**Exercise**
From the data below, copy exactly the lines that lie between the one holding "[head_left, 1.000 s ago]" and the one holding "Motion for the", including both, and nothing more.
|---|
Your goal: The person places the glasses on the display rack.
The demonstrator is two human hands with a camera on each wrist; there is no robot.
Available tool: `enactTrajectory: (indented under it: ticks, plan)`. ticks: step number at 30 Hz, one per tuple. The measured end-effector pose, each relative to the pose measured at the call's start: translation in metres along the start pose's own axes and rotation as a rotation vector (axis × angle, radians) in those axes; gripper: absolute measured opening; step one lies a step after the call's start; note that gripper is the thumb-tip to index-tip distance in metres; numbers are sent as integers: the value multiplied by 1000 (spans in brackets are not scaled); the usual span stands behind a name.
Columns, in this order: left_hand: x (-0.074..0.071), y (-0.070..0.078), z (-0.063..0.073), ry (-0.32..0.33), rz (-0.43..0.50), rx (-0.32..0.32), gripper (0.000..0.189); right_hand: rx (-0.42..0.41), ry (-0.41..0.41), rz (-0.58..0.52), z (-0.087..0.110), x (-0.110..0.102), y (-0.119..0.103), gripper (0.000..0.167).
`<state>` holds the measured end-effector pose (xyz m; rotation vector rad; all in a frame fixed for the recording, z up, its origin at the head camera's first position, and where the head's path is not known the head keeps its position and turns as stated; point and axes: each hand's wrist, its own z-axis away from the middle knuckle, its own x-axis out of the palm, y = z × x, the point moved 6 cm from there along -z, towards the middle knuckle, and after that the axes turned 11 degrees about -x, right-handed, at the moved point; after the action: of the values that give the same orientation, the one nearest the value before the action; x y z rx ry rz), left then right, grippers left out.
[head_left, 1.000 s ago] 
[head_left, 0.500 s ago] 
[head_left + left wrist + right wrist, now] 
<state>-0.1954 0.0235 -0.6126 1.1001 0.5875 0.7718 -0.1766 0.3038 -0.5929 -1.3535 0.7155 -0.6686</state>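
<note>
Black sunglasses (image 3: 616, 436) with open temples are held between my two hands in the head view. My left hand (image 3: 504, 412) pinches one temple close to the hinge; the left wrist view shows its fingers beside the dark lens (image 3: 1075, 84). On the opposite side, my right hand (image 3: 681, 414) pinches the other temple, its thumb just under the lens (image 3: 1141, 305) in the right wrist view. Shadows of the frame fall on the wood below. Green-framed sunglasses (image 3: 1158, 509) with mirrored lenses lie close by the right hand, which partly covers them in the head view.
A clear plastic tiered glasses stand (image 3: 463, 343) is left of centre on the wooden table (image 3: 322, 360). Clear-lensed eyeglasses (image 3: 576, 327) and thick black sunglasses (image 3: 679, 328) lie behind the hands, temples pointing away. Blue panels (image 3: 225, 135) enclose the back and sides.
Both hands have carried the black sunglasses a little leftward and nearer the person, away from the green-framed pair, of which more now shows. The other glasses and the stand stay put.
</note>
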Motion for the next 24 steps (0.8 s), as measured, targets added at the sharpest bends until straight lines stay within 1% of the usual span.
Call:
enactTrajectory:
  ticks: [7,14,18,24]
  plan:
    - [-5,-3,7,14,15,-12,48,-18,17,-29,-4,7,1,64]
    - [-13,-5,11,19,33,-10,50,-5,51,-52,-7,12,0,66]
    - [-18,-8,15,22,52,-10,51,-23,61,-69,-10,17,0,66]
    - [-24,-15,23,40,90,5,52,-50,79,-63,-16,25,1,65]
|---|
**Response to this exercise**
[head_left, 1.000 s ago] 
[head_left, 0.500 s ago] 
[head_left + left wrist + right wrist, now] 
<state>-0.1954 0.0235 -0.6126 1.1001 0.5875 0.7718 -0.1766 0.3038 -0.5929 -1.3535 0.7155 -0.6686</state>
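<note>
Black sunglasses (image 3: 616, 436) with open temples are held between my two hands in the head view. My left hand (image 3: 504, 412) pinches one temple close to the hinge; the left wrist view shows its fingers beside the dark lens (image 3: 1075, 84). On the opposite side, my right hand (image 3: 681, 414) pinches the other temple, its thumb just under the lens (image 3: 1141, 305) in the right wrist view. Shadows of the frame fall on the wood below. Green-framed sunglasses (image 3: 1158, 509) with mirrored lenses lie close by the right hand, which partly covers them in the head view.
A clear plastic tiered glasses stand (image 3: 463, 343) is left of centre on the wooden table (image 3: 322, 360). Clear-lensed eyeglasses (image 3: 576, 327) and thick black sunglasses (image 3: 679, 328) lie behind the hands, temples pointing away. Blue panels (image 3: 225, 135) enclose the back and sides.
Both hands have carried the black sunglasses a little leftward and nearer the person, away from the green-framed pair, of which more now shows. The other glasses and the stand stay put.
</note>
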Motion for the next 24 steps (0.8 s), as measured, targets added at the sharpest bends until straight lines stay within 1% of the usual span.

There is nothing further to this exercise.